Wednesday, May 27th, 2009

As everyone knows by now, Singapore has it’s first H1N1 case, a schoolmate of mine from SMU (I don’t know her name or who she is). She came back from a business study mission to New York, and I was on a similar trip two years ago in 2007, and many of my friends were on trips before, during and after that.

So when the media gets hold of information that

a) The H1N1 case is a student from SMU

b) She was on a business study mission to New York

What do they do? Call/email/sms/instant message anyone and everyone they know who has ever gone on the trip, regardless of which year it was. I personally was contacted for information, so too were other friends who were on the previous trips, and not this year’s. They then start asking for the phone number of the professor in charge.

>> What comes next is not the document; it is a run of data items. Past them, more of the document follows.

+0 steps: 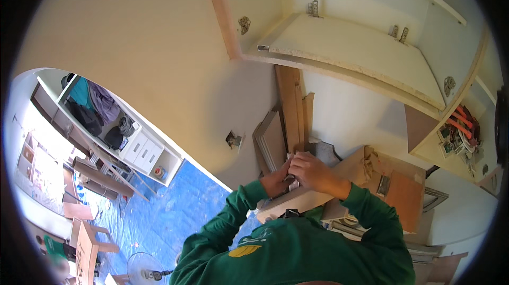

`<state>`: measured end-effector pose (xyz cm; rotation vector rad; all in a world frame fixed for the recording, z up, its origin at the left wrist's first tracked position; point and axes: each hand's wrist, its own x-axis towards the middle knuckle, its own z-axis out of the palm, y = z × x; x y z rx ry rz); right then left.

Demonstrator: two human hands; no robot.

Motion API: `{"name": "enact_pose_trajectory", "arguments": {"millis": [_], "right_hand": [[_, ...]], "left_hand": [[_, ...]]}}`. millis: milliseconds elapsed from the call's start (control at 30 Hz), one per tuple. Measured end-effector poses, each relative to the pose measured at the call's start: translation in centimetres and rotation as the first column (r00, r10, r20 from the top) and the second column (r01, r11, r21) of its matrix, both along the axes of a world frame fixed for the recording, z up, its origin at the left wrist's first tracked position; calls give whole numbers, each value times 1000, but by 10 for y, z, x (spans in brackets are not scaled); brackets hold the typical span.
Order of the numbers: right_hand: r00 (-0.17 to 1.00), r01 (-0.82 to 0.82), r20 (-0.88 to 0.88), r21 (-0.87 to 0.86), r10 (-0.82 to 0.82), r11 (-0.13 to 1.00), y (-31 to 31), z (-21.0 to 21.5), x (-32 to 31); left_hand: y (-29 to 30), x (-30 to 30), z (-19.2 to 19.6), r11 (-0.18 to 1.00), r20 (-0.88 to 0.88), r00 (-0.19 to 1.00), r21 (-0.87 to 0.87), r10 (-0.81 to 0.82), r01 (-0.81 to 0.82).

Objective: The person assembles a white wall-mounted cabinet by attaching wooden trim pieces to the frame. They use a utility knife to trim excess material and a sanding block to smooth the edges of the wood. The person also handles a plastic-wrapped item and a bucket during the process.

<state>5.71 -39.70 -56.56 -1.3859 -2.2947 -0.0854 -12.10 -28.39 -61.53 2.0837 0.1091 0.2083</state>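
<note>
My left hand [274,182] and my right hand [314,172] meet in front of my chest, fingers bent and pressed together. Between the fingertips is something small and pale, mostly hidden, whose kind I cannot make out. Both forearms are in green sleeves. Just below the hands runs the light edge of a wooden board [286,204]. Beyond them, several pale panels [271,137] and long wooden planks [289,102] lean against the wall. A dark grey flat piece [326,151] stands behind my right hand.
A white cabinet [339,76] with a loose panel [355,46] juts out above. Orange-handled tools [462,121] lie in a compartment at right. A brown wooden box [401,197] stands right of me. Blue sheeting [180,211] covers the floor, with a fan [146,270]. Another person [55,248] is at far left.
</note>
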Motion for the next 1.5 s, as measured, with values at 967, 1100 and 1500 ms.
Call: {"name": "enact_pose_trajectory", "arguments": {"millis": [967, 1100, 1500], "right_hand": [[805, -144, 525, 627, -278, 766, 138, 285, 254], [883, -73, 418, 572, -214, 817, 140, 272, 236], [922, -8, 348, 456, -171, 890, 146, 258, 234]], "left_hand": [[238, 116, 230, 252, 947, 303, 269, 105, -929], [244, 106, 186, 259, 911, 381, 334, 159, -906], [246, 118, 284, 173, 929, 364, 349, 61, -921]]}}
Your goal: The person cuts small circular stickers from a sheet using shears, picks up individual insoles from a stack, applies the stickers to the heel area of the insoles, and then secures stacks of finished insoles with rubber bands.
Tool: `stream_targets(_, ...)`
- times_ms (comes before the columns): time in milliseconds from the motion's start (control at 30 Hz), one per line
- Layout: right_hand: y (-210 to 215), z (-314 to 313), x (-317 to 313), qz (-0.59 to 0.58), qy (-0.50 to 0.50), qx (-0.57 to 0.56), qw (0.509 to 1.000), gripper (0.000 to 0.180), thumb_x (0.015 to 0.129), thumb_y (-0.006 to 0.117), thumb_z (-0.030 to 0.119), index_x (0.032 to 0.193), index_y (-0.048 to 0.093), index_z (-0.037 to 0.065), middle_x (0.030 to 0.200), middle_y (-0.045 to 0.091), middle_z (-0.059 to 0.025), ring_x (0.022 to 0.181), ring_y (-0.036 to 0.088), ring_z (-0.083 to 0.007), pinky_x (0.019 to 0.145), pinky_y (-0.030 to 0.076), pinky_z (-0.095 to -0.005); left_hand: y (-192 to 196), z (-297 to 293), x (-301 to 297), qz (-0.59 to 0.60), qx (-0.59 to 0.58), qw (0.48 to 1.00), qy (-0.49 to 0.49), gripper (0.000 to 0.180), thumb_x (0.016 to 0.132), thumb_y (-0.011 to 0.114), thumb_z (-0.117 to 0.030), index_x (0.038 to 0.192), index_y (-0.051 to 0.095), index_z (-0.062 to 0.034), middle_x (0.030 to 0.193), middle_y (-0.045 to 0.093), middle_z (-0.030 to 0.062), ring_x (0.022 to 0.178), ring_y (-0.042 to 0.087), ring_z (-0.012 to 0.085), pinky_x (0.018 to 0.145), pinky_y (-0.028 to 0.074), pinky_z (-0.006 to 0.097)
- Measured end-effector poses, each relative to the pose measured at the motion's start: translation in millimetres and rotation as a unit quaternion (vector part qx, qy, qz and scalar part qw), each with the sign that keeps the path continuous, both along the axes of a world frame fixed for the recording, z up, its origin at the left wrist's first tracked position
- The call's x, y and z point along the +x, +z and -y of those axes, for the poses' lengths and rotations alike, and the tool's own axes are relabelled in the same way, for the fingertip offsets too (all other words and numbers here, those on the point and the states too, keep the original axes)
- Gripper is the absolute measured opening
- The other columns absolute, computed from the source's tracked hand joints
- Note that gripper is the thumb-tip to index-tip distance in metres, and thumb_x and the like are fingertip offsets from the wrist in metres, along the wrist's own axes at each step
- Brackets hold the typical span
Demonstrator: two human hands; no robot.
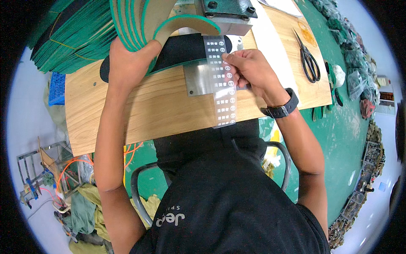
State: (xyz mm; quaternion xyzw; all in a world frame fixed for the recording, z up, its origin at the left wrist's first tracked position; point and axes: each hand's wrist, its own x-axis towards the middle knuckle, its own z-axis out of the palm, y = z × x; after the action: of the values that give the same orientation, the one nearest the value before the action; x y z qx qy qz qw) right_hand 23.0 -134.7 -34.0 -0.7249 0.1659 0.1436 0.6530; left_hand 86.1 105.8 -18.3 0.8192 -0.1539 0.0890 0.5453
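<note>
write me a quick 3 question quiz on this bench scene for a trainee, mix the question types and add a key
1. Multiple choice: what does the right hand pinch?
A) a blue basket
B) the clear printed strip
C) a metal block

2. True or false: the scissors lie on the wooden table, to the right of the strip.

3. Fill the gap: the left hand grips curved beige pieces edged in ____.

Key: 1. B; 2. True; 3. green
</note>
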Motion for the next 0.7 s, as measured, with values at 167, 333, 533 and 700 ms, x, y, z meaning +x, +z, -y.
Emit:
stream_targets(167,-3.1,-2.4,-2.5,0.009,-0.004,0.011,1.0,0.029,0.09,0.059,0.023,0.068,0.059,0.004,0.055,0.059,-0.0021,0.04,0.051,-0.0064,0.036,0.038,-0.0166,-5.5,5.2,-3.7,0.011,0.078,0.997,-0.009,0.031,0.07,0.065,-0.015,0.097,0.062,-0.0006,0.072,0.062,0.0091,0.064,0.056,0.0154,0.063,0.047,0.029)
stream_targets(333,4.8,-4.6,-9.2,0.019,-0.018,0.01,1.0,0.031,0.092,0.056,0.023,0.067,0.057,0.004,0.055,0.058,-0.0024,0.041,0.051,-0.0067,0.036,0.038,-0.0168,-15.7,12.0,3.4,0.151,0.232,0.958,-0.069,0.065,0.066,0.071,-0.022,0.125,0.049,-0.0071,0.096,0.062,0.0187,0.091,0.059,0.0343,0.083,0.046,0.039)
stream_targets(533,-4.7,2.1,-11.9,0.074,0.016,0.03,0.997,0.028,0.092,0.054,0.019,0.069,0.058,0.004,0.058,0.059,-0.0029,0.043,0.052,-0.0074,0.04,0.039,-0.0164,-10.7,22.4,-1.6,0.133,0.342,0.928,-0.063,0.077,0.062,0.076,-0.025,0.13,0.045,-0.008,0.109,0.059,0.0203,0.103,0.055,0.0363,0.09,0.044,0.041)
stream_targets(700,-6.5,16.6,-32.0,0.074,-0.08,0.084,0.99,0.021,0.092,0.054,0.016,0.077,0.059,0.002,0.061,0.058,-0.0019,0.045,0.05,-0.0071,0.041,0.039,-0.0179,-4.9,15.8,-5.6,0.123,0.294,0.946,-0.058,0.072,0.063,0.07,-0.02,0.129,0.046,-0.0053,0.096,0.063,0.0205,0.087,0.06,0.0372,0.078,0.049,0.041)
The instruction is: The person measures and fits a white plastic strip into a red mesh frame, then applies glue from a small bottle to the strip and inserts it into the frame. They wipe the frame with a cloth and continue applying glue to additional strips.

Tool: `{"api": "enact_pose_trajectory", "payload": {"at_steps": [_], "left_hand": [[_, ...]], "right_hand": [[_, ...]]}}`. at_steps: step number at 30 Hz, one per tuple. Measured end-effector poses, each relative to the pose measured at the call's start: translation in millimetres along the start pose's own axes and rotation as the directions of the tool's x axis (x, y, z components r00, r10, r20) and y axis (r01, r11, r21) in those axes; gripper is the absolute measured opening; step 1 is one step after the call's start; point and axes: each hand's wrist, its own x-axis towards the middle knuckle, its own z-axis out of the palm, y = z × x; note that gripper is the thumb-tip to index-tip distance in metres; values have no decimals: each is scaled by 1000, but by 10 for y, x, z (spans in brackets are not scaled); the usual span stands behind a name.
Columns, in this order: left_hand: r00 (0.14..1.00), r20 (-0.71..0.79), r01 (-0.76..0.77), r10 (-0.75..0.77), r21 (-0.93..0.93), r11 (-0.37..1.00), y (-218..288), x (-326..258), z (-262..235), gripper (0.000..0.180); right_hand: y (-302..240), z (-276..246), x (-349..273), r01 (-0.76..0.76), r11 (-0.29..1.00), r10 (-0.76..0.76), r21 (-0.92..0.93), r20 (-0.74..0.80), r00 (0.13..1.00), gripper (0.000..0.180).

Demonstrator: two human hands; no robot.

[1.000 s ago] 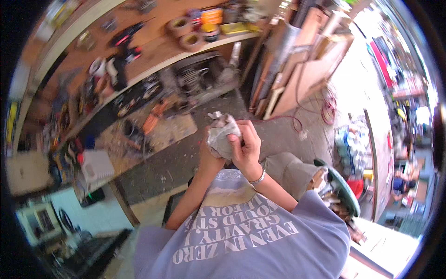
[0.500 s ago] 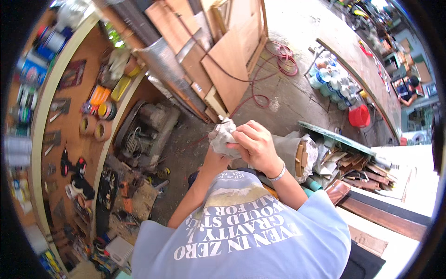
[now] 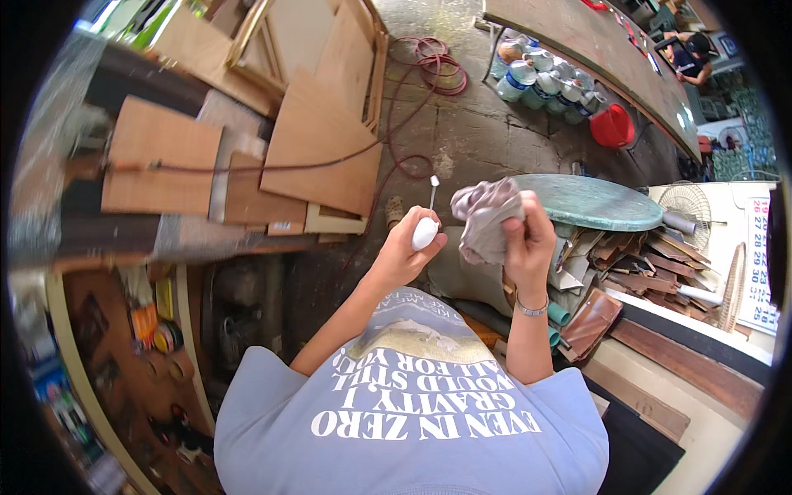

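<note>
My left hand (image 3: 403, 252) is closed round a smooth white rounded object (image 3: 426, 234), held in front of my chest. A thin stem with a small white tip (image 3: 435, 181) rises just beyond the fingers; I cannot make out whether it belongs to the same object. To its right, my right hand (image 3: 535, 246) grips a crumpled grey rag (image 3: 485, 223), bunched between thumb and fingers. The rag and the white object are apart, with a small gap between them.
Plywood panels (image 3: 318, 140) lean at the left, crossed by a red hose (image 3: 441, 70). A round greenish tabletop (image 3: 577, 202) lies above scrap wood (image 3: 652, 268) at the right. Farther off are large water bottles (image 3: 544, 87), a red bucket (image 3: 611, 126), a long table (image 3: 602, 49) and another person (image 3: 691, 62).
My hands were together at the rag and have moved apart. The right hand has carried the rag rightward, uncovering the white object in my left hand. The view has turned toward the right.
</note>
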Motion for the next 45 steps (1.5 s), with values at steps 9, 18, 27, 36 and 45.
{"api": "enact_pose_trajectory", "payload": {"at_steps": [9, 18, 27, 36, 45], "left_hand": [[985, 153, -78, 80, -20, 997, -72, 1955, -433, 33], [976, 218, 20, 5, -113, 993, -170, 3549, -670, 40], [952, 305, 45, -11, -105, 993, -316, 5968, -813, 50], [987, 153, -21, 37, -104, 994, -207, 8290, -1237, 46], [996, 76, -21, 37, -194, 981, -904, 10613, -1702, 40]], "right_hand": [[467, 56, 1743, 370, 832, -213, -414, 377, 901, 35], [1347, 181, 3131, 597, 581, -433, -553, 412, 802, 31], [2758, -19, 5184, 642, 525, -616, -558, 271, 739, 25], [3676, 45, 7568, 710, 491, -720, -505, 223, 657, 26], [4836, 357, 9705, 582, 551, -647, -598, 135, 751, 25]]}}
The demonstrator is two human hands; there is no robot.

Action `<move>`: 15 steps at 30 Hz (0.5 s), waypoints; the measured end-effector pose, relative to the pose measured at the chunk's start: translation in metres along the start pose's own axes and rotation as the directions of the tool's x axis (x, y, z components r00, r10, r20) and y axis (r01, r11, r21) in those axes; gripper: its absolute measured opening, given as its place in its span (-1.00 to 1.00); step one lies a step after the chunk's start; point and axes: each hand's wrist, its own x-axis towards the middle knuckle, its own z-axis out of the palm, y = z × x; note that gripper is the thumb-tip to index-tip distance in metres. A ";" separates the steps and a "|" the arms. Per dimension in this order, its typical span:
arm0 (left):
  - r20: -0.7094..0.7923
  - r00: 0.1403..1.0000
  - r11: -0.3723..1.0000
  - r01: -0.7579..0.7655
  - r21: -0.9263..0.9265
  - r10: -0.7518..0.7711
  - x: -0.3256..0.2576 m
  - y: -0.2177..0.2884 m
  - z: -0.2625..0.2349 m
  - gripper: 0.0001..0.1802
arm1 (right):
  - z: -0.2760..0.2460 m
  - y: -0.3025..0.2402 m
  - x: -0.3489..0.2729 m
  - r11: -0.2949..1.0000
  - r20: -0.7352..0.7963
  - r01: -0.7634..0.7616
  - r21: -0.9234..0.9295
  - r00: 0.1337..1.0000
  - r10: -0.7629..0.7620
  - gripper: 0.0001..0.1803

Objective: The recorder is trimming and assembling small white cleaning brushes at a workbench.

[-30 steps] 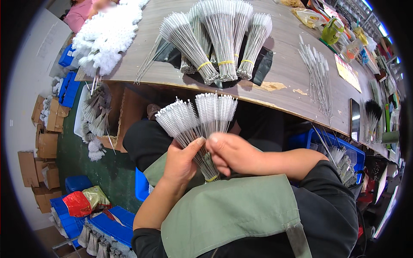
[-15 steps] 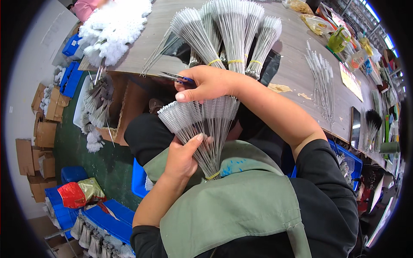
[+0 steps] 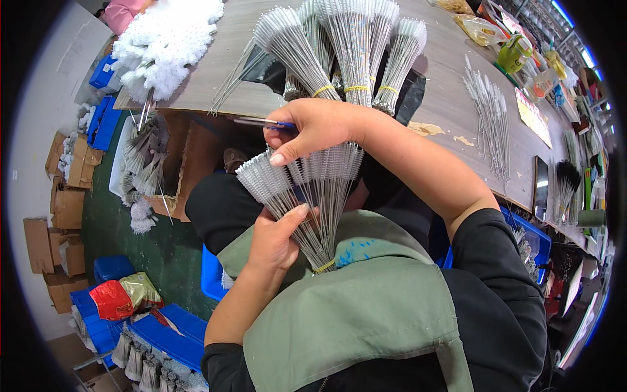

Look. If you want to do responsible reporting, do responsible reporting. Call the hospital, ask the doctor how she is, ask the ministries if we’re prepared for the flu, whatever. Don’t sensationalise reporting by finding out facts that don’t matter, and don’t harass people who have nothing to do with it!

You know the rules. You want a comment, call the school, not the students.

And for goodness sake, leave the poor girl alone to recover in the hospital. It’s bad enough she has to go through the trauma for having the virus, the last thing she needs are vultures circling around her door, phone and anywhere else to get every juicy tidbit of information that matters.